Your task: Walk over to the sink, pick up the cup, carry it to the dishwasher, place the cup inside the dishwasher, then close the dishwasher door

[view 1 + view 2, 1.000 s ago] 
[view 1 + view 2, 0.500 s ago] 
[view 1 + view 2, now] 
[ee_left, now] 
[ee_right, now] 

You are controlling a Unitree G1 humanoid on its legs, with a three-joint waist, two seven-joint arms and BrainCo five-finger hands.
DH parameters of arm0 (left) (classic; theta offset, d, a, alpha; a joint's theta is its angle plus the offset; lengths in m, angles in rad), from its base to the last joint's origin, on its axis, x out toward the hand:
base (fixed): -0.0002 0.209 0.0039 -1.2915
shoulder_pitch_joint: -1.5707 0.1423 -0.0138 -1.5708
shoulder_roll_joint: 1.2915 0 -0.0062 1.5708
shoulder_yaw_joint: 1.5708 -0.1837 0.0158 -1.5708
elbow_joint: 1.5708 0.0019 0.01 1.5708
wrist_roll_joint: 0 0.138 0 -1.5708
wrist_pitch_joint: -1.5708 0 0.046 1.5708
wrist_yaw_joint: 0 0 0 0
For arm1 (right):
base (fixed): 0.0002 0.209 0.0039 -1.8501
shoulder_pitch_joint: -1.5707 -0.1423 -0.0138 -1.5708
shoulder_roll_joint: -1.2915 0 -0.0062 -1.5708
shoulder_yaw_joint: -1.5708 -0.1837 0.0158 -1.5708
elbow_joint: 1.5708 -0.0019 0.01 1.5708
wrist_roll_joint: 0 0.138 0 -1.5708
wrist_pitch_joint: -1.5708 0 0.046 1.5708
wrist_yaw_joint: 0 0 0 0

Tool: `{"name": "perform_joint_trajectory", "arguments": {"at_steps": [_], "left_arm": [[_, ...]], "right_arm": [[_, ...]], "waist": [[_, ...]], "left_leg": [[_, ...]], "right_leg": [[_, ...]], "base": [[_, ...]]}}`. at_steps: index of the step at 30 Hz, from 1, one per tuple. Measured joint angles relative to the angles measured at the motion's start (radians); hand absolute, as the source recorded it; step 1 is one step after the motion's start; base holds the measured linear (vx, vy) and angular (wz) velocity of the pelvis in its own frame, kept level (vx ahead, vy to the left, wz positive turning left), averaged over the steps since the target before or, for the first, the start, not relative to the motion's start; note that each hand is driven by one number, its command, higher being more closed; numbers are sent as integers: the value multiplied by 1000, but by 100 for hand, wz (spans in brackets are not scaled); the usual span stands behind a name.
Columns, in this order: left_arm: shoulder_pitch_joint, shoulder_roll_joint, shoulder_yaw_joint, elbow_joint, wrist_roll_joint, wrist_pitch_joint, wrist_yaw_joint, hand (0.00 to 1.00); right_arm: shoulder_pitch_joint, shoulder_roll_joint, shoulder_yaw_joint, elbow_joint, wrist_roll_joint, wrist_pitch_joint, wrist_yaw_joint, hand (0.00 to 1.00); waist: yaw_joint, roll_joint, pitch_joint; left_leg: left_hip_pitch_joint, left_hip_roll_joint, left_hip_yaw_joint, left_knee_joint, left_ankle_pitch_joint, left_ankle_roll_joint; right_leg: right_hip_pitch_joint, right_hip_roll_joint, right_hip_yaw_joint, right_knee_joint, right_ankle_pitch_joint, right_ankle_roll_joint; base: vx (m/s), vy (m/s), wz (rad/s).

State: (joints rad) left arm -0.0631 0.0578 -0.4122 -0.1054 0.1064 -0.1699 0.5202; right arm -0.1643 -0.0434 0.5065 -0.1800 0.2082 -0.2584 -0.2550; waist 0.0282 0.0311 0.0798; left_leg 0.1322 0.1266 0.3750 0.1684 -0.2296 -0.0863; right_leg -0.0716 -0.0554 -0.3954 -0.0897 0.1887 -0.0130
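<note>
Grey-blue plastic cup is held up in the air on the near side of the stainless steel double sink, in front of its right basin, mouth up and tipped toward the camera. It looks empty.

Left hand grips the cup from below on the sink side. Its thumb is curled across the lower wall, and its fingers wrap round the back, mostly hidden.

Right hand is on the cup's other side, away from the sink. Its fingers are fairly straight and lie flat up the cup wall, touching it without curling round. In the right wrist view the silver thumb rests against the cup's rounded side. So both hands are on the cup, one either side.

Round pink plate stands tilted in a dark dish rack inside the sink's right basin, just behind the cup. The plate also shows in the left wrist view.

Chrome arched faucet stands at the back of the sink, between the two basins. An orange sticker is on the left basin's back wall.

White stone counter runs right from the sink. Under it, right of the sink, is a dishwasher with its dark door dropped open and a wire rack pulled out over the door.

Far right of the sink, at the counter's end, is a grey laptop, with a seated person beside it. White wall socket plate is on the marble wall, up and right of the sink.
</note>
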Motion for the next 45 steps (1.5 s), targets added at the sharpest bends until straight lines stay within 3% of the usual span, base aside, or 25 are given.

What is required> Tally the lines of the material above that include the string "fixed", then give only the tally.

Result of the exercise> 2